Moreover, the 95% PIs for the odds of endometrial cancer, ovarian cancer, breast cancer, and all cancer types were estimated in women with PCOS vs. their counterparts (95% PI: 0.33-9.5; 95% PI: 0.74-1.65; 95% PI: 0.89-1.98; and 95% PI: 0.57-4.5, respectively). The results of meta-regression analysis revealed that the diagnostic criteria of PCOS and age had no significant effects on the heterogeneity of the outcomes (Figure 6).
3.3. Publication bias, risk of bias, and sensitivity analysis
The results of Begg’s test showed a significant publication bias for endometrial cancer in both PCOS and non-PCOS groups and breast cancer in the PCOS group, which was adjusted by the trim and fill method (Table IV, Figure 7).

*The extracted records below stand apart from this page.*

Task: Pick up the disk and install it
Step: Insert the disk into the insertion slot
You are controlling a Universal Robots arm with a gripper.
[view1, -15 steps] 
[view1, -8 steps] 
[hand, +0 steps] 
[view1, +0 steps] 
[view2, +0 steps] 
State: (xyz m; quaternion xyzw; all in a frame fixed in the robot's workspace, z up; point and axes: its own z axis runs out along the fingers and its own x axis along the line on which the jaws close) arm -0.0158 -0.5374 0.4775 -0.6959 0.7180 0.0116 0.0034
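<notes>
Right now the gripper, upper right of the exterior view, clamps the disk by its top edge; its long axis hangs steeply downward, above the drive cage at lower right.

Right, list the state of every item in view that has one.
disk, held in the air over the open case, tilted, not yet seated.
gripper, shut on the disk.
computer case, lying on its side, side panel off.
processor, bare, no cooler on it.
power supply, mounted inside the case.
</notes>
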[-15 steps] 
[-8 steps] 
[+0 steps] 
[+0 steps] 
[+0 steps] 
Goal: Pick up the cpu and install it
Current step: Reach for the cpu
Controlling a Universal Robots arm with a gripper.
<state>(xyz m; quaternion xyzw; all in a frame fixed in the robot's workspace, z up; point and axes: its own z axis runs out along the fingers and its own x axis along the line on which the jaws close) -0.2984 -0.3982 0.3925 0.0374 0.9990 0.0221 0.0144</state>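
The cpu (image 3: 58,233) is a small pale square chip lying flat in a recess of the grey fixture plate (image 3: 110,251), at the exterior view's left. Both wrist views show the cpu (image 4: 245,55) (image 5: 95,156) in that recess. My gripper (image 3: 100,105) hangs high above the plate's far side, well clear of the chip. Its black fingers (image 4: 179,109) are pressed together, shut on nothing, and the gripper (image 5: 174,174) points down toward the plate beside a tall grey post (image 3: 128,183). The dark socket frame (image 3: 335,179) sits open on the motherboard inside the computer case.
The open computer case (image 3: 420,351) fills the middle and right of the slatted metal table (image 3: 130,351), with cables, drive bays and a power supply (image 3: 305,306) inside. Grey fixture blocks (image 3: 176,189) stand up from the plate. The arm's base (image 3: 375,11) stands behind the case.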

Figures 8-9 represent the risk of bias in the included studies. Most case-control studies had a low risk of bias in domains of sample selection and the primary outcome in the case and control groups, despite a high risk of bias in the assessment of exposure and control of the prognostic variable. In cohort studies, there was a low risk of bias in the adequacy of follow-ups, assessment of outcomes, selection of exposed and non-exposed cohorts, and presence of the outcome of interest at the onset of the study. Moreover, we found a high risk of bias in controlling for prognostic variables, assessment of exposure, and assessment of the presence or absence of prognostic factors. The sensitivity analysis of endometrial cancer, ovarian cancer, breast cancer, and all cancers showed that no study caused heterogeneity among the results (Figure 10).
4. Discussion
This meta-analysis was carried out to assess the association of PCOS with endometrial, ovarian, and breast cancers. The results revealed that PCOS was associated with an increased risk of endometrial and ovarian cancers, but not breast cancer.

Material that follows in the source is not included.